— Work to be completed —
Write out exactly the lines below starting at the one containing "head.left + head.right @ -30" and ending at the one containing "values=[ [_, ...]". Omit every picture.

— Records supplied —
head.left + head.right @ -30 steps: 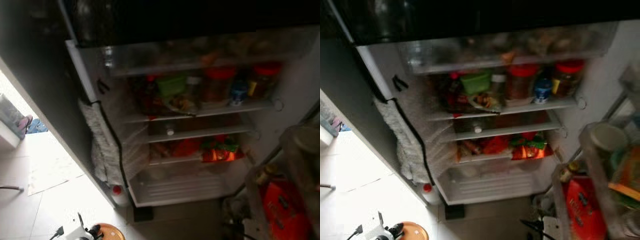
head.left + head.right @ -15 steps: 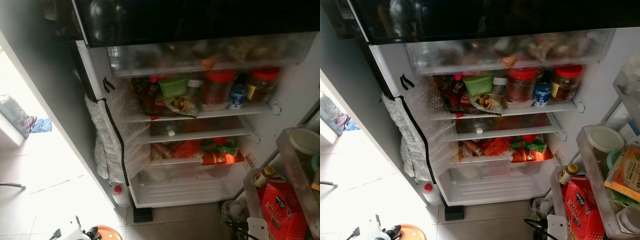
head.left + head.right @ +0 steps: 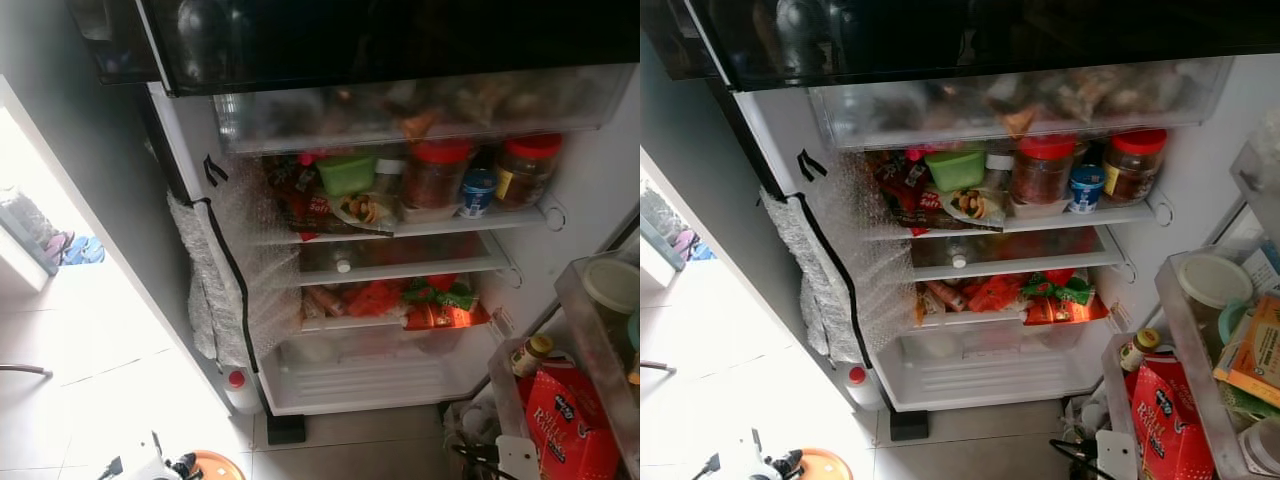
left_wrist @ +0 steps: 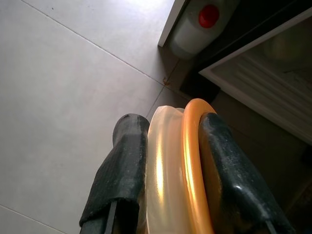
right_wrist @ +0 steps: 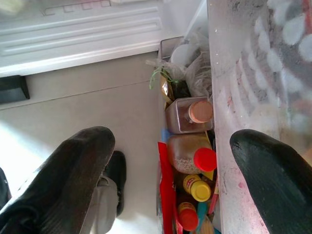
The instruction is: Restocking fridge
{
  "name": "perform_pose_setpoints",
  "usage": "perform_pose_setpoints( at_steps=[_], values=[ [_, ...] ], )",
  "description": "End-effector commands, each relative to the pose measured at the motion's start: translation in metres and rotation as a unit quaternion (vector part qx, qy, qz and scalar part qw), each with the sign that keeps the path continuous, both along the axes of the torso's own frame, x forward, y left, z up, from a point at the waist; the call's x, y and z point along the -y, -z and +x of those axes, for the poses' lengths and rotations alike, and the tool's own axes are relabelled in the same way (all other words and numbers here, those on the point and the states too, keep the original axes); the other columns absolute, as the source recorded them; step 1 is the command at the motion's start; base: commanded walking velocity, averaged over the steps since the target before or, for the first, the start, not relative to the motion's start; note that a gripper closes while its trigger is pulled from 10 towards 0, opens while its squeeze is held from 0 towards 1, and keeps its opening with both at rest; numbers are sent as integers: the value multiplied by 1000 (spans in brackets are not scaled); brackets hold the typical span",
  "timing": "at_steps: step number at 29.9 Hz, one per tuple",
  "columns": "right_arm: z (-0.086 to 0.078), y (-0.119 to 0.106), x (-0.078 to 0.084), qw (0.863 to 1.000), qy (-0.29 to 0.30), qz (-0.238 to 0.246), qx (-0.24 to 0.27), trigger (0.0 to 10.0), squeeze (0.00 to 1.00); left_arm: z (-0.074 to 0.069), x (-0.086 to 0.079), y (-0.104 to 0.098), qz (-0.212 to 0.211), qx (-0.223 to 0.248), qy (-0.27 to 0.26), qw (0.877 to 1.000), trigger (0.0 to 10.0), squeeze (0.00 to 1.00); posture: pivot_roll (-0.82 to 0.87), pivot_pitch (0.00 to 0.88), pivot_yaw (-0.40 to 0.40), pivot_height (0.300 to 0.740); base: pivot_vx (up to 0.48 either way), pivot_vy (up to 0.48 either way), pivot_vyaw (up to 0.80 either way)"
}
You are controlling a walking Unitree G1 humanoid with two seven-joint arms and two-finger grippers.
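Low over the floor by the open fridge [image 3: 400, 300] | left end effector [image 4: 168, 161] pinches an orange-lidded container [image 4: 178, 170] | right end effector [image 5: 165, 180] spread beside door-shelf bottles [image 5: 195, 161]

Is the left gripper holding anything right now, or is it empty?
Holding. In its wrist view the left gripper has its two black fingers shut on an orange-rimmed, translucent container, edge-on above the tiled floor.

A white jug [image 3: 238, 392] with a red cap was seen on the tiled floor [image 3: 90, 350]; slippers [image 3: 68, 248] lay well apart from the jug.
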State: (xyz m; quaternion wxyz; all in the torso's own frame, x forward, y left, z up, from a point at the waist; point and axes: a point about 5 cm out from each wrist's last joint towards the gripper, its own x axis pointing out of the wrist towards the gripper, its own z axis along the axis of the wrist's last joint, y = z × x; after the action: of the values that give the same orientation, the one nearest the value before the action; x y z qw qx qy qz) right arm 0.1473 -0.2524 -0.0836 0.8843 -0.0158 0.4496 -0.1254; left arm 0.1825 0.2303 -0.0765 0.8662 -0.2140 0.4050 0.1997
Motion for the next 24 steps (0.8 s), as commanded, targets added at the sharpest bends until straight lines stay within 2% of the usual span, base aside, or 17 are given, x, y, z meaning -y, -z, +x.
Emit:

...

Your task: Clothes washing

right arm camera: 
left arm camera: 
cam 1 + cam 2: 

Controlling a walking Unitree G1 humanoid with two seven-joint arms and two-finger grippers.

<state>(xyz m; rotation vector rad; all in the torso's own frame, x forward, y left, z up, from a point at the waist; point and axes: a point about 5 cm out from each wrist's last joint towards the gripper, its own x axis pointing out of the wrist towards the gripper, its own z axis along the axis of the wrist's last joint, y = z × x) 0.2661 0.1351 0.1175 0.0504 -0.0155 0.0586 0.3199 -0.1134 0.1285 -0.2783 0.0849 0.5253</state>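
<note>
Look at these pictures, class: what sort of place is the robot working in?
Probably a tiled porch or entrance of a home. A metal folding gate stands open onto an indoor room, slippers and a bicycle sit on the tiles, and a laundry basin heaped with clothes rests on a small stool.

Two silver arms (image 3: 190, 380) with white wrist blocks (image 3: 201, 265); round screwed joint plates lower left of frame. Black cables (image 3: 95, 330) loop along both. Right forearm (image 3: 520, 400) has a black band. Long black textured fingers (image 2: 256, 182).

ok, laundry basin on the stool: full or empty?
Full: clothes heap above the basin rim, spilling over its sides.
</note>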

— Solution to this task —
head.left + head.right @ -30 steps: 
head.left + head.right @ -15 steps: 
head.left + head.right @ +0 steps: 
left_wrist @ +0 steps: 
right_wrist @ +0 steps: 
The instruction is: Restocking fridge
{
  "name": "perform_pose_setpoints",
  "usage": "perform_pose_setpoints( at_steps=[_], values=[ [_, ...] ], )",

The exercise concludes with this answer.